Carlson also appears to seek dismissal under the Declaratory Judgment Act, 28 U.S.C. § 2201, which provides that a court “may declare the rights and other legal relations of any interested party seeking such a declaration.” (emphasis added). Because the statute is worded in the permissive, the Court enjoys discretion to declirie to entertain this declaratory-judgment ease. See, e.g., Wilton v. Seven Falls Co., 515 U.S. 277, 282, 115 S.Ct. 2137, 132 L.Ed.2d 214 (1995) (noting that the Court’s decision in Brillhart v. Excess Insurance Co. of America, 316 U.S. 491, 62 S.Ct. 1173, 86 L.Ed. 1620 (1942), “makes clear that district courts possess discretion in determining whether and when to entertain an action under the Declaratory Judgment Act, even when the suit otherwise satisfies subject matter jurisdiction prerequisites”). Carlson appears to ask the Court to exercise this discretion and refuse to hear this action.

[908]*908Where, as here, there exists no parallel state-court action to which a federal declaratory-judgment action might defer, the Court’s discretion not to entertain the litigation is “less broad” than it otherwise might be and is to be exercised “according to a [multi-]factor test.” Lexington Ins. Co. v. Integrity Land Title Co., 721 F.3d 958, 968 (8th Cir. 2013) (citations omitted).
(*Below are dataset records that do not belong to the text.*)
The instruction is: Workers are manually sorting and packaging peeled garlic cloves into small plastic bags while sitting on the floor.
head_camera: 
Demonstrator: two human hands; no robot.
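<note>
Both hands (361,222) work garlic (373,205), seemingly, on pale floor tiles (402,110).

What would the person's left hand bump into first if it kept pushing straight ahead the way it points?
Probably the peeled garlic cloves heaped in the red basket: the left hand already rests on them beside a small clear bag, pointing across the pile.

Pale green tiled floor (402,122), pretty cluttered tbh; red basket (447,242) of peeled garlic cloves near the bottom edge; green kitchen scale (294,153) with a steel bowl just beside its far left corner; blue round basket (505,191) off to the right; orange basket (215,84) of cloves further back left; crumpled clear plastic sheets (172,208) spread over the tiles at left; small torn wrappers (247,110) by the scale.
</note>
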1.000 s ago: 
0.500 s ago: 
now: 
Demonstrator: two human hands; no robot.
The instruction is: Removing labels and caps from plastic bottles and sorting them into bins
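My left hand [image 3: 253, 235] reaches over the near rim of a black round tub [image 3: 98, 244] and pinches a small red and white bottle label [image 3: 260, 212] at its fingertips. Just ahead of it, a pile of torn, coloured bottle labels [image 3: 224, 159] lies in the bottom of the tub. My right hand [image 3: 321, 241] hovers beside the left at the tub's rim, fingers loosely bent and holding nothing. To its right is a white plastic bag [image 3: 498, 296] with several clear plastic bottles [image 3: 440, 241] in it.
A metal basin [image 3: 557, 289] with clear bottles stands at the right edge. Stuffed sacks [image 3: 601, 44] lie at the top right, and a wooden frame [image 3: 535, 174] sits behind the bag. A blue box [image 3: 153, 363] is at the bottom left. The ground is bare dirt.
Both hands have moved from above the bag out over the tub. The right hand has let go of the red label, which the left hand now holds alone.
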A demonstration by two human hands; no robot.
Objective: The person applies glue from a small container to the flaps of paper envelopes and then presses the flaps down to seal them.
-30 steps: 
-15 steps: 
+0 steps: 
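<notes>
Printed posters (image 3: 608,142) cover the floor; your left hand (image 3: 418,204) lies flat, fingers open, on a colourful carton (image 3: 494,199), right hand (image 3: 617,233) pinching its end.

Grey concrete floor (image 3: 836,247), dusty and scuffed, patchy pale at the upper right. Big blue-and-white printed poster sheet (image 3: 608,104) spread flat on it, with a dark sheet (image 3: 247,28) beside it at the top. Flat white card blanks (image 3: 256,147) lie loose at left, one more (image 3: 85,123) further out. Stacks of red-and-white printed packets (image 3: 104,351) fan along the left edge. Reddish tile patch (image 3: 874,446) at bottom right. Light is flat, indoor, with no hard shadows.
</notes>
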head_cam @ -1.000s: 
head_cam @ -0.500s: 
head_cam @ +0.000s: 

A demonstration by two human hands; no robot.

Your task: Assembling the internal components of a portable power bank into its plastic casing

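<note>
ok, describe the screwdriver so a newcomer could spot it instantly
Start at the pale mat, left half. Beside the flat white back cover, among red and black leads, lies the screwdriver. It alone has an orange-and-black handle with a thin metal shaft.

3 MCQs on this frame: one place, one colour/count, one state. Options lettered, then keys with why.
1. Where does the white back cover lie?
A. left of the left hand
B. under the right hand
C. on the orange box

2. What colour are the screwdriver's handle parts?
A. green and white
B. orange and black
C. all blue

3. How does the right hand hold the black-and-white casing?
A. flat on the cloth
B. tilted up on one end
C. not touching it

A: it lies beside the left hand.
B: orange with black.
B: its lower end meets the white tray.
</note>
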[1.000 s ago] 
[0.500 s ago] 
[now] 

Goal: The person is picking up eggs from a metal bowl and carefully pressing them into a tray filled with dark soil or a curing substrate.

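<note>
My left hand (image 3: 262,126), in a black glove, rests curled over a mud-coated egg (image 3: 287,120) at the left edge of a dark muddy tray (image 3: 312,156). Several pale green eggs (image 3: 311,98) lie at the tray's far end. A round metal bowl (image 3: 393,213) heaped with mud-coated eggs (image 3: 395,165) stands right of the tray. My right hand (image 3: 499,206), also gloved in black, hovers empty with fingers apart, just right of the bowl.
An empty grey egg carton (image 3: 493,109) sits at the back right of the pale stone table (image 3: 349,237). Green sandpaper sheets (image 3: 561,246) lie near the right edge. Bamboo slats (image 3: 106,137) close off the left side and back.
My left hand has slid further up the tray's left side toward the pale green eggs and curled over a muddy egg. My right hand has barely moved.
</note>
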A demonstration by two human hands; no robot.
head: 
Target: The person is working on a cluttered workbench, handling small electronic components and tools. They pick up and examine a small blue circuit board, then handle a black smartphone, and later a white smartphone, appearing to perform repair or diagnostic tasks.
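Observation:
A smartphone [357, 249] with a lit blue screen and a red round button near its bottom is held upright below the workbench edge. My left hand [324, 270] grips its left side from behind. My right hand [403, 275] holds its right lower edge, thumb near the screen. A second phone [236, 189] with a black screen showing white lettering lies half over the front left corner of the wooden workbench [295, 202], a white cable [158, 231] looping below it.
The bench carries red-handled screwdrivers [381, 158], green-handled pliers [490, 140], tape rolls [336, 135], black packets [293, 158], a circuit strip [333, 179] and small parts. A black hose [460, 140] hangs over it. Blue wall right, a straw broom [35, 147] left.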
As relevant here, those factors are:

• whether the declaratory judgment sought will serve a useful purpose in clarifying and settling the legal relations in issue;
• whether the declaratory judgment will terminate and afford relief from the uncertainty, insecurity, and controversy giving rise to the federal proceeding;
• the strength of the state’s interest in having the issues raised in the federal declaratory judgment action decided in its state courts;
• whether permitting the federal action to go forward would result in unnecessary “entanglement” between the federal and state court systems, because of the presence of “overlapping issues of fact or law”; and
• whether the declaratory judgment action is being used merely as a device for “procedural fencing”—that is, “to provide another forum in a race for res judicata” or “to achiev[e] a federal hearing in a case otherwise not removable”

Id. at 968 (citations omitted). Carlson does not mention any of these factors in her brief, but regardless, they do not militate in favor of declining to hear this case. This action will serve the “useful purpose” of resolving the uncertainty whether coverage exists for Carlson’s injuries; does not undermine state interests and involves no possible entanglement with state courts; and does not provide a federal forum for a case not otherwise properly brought in federal court.